Siegel and Monte [4] argued convincingly that the elution of proteins from a gel filtration column correlates closely with the Stokes radius, R s, presenting experimental data from a wide range of globular and elongated proteins. The Stokes radius is known for large number of proteins, including ones convenient for calibrating gel filtration columns (Table 5). Figure 3 shows an example where the R s of the unknown protein SMC protein from B. subtilis was determined by gel filtration.
Figure 3

Determination of R s of BsSMC by gel filtration. The column was calibrated by running standard proteins BSA, catalase, and thyroglobulin over the column, then BsSMC. BsSMC eluted in fraction 14.2, which corresponds to an R s of 10 nm on the extrapolated curve. In repeated experiments, the average R s was 10.3 nm [19].

Table 5

Standards for hydrodynamic analysis

Protein

M raa seq

S 20,w

S max/S

R s(nm)

Source

M rS-M

Ribonuclease A beef pancreas

14,044

2.0a

1.05a

1.64

HBC

13,791

Chymotrypsinogen A beef pancreas

25,665

2.6

1.21

2.09

HBC

22,849

Ovalbumin hen egg

42,910s

3.5

1.27

3.05

HBC

44,888

Albumin beef serum

69,322

4.6a

1.33

3.55

S-M, HBC

68,667

Aldolase rabbit muscle

157,368

7.3

1.45

4.81

HBC

147,650

Catalase beef liver

239,656

11.3

1.21

5.2

S-M

247,085

Apo-ferritin horse spleen

489,324

17.6

1.28

6.1

HBC

451,449

Thyroglobulin bovine

606,444

19

1.37

8.5

HBC

679,107

Fibrinogen, human

387,344

7.9

2.44

10.7

S-M

355,449

Gel filtration calibration kits, containing globular proteins of known molecular weight and R s, are commercially available (GE Healthcare, Sigma-Aldrich). These same proteins can be used for sedimentation standards. The proteins in these kits are included in the table along with some others that we have found useful. The values for M r given in the first column are from amino acid sequence data. Values for S 20,w and R s are from the Siegel–Monte paper (indicated S-M under source), or the CRC Handbook of Biochemistry [3] (indicated HBC). They agree with the values listed for R s in the GE Healthcare gel filtration calibration kit, with the exception of ferritin. The "M r calc" in the last column was obtained by our simplification of the Siegel–Monte calculation (M = 4,205 S R s). Note that the worst disagreement with "M r aa seq" is about 10%

a S for ribonuclease A is questionable because of the low S max/S (1.05). S values for bovine serum albumin vary in the literature from 4.3 to 4.9. Many sources use 4.3, but we find that 4.6 gives a better fit with other standards (note that the standard curve in Figure 5 used 4.3, but 4.6 would have placed it closer to the line)

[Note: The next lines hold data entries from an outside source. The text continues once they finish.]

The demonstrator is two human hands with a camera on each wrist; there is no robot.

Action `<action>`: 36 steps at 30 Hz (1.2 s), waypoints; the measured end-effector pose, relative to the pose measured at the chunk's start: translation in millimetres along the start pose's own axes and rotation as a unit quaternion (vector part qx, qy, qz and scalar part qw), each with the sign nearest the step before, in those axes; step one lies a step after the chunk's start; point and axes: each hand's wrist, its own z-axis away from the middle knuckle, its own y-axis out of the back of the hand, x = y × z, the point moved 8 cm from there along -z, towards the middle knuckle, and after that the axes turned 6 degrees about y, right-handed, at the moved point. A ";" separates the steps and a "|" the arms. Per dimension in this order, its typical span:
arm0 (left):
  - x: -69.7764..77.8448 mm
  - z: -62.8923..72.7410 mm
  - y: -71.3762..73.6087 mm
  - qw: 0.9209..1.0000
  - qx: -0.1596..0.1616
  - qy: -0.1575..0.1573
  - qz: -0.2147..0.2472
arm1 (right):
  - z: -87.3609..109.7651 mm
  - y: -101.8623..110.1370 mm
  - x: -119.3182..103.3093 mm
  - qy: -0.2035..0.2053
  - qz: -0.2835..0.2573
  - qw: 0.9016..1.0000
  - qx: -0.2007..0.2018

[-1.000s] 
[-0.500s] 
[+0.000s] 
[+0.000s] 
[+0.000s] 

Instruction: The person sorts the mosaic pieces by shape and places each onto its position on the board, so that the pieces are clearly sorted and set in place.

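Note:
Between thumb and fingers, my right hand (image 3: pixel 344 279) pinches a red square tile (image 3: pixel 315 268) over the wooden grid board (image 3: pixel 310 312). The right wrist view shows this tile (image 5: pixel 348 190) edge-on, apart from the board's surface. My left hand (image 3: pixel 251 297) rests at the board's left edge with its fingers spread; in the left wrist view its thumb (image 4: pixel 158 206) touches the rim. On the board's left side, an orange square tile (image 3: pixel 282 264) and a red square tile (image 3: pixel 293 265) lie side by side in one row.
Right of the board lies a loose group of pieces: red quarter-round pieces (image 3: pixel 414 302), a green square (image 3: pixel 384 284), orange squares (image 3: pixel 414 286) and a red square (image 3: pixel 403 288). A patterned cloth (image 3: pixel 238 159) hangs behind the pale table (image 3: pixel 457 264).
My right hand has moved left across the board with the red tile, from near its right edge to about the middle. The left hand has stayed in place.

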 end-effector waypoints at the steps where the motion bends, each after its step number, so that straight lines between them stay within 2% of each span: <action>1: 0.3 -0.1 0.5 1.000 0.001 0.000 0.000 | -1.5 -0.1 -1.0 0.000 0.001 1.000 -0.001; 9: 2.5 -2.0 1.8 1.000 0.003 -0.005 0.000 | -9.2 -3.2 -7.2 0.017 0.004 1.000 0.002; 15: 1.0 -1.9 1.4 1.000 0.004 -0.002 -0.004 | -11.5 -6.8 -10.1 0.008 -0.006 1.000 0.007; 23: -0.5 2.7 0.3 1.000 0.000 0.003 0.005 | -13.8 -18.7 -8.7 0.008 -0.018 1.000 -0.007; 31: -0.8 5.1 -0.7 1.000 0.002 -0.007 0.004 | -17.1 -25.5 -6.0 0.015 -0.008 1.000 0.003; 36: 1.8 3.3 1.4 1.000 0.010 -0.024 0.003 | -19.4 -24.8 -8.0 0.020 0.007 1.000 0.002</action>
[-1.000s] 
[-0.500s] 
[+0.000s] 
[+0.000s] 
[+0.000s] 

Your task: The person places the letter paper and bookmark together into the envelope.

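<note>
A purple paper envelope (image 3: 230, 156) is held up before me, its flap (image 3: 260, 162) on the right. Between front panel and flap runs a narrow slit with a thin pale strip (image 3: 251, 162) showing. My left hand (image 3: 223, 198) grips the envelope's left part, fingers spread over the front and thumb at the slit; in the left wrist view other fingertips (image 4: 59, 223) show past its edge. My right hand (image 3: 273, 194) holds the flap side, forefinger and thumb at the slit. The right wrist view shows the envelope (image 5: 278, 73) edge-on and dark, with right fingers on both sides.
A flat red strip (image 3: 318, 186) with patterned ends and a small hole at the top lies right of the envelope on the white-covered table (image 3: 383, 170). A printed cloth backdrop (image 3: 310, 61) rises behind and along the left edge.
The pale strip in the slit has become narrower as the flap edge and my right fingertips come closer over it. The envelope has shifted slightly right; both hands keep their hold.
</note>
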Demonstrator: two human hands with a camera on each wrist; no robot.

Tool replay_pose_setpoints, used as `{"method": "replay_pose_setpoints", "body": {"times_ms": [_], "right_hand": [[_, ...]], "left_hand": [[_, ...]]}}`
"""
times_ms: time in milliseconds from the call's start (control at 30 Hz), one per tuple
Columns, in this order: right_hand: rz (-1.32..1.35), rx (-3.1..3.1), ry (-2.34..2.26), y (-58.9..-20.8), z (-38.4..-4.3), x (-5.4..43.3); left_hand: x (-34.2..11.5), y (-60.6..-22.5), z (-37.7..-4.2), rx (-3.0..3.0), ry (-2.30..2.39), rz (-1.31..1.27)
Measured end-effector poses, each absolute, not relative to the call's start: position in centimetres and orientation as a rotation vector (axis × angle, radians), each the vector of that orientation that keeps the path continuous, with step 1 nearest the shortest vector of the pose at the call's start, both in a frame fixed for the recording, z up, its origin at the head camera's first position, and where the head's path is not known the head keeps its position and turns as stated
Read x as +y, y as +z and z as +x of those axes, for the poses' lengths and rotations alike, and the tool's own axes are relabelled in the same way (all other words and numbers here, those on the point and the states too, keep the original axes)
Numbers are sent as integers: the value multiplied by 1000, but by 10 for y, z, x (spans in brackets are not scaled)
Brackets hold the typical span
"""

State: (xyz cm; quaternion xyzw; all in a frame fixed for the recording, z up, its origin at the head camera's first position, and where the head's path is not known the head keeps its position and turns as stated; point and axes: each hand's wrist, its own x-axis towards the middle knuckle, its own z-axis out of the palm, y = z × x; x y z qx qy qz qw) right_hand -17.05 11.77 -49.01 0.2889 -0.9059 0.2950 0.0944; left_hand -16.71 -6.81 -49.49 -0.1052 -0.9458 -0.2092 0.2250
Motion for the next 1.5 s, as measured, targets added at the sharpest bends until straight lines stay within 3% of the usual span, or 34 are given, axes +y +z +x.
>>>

The standard proteins should span R s values above and below that of the protein of interest (but in the case of SMC protein from B. subtilis, a short extrapolation to a larger value was used). The literature generally recommends determining the void and included volumes of the column and plotting a partition coefficient K AV [4]. However, we have found it generally satisfactory to simply plot elution position vs R s for the standard proteins. This generally gives an approximately linear plot, but otherwise, it is satisfactory to draw lines between the points and read the R s of the protein of interest from its elution position on this standard curve.

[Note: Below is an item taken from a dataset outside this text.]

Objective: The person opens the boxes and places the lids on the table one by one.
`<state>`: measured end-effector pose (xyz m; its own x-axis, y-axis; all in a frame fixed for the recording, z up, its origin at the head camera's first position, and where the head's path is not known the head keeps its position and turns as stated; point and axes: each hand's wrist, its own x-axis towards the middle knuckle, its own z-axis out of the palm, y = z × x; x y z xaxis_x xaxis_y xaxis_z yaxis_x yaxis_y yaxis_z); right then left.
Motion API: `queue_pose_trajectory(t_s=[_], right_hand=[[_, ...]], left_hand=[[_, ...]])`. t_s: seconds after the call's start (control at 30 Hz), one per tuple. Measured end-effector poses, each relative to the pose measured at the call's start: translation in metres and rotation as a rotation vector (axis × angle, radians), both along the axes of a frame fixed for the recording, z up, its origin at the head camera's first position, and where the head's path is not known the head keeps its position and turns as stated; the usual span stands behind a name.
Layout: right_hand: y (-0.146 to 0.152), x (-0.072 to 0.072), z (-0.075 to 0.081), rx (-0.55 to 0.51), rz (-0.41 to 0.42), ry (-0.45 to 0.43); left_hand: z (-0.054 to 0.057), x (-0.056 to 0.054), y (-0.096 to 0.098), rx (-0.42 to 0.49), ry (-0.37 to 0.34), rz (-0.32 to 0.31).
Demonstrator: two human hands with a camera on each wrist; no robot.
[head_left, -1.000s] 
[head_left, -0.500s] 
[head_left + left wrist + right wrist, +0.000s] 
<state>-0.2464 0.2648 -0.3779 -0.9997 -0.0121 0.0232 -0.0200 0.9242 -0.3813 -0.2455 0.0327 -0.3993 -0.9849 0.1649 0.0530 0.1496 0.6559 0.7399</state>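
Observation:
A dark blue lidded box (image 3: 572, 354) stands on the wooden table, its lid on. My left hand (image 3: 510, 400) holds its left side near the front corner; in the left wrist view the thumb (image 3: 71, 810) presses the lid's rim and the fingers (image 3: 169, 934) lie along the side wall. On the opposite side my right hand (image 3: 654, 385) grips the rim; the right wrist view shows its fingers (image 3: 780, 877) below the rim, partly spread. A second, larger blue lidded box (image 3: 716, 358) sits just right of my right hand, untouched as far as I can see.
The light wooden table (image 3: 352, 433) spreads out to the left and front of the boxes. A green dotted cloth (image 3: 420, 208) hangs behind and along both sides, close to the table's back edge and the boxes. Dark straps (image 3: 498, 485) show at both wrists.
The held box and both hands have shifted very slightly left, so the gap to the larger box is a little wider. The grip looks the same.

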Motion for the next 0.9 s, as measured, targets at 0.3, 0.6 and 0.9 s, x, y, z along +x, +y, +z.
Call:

A gel filtration column can determine R s relative to the R s of the standard calibration proteins. The R s of these standards was generally determined from experimentally measured diffusion coefficients. Some tabulations of hydrodynamic data list the diffusion coefficient, D, rather than R s, so it is worth knowing the relationship:
D = k T / f = k T / ( 6 π η R s ) .
(6.2)
where k = 1.38 × 10-16 g cm2 s-2 K-1 is Boltzman's constant and T is the absolute temperature. k is given here in centimeter–gram–second units because D is typically expressed in centimeter–gram–second; R s will be expressed in centimeter in this equation. Typical proteins have D in the range of 10-6 to 10-7 cm2 s-1. Converting to nanometer and for T = 300 K and η = 0.01:
R s = ( 1 / D ) 2.2 × 10 6 ,
(6.3)

where R s is in nanometer and D is in centimeter squared per second.

Simply knowing, R s is not very valuable in itself, except for estimating the degree of asymmetry, but this would be the same analysis developed above for S max/S. However, if one determines both R s and S, this permits a direct determination of molecular weight, which cannot be deduced from either one alone. This is described in the next section.

7. Determining the Molecular Weight of a Protein Molecule—Combining S and R s à la Siegel and Monte

With the completion of multiple genomes and increasingly good annotation, the primary sequence of almost any protein can be found in the databases. The molecular weight of every protein subunit is therefore known from its sequence. But an experimental measure is still needed to determine if the native protein in solution is a monomer, dimer, or oligomer, or if it forms a complex with other proteins. If one has a purified protein, the molecular weight can be determined quite accurately by sedimentation equilibrium in the analytical ultracentrifuge. This technique has made a strong comeback with the introduction of the Beckman XL-A analytical ultracentrifuge. There are a number of good reviews [14, 15], and the documentation and programs that come with the centrifuge are very instructive.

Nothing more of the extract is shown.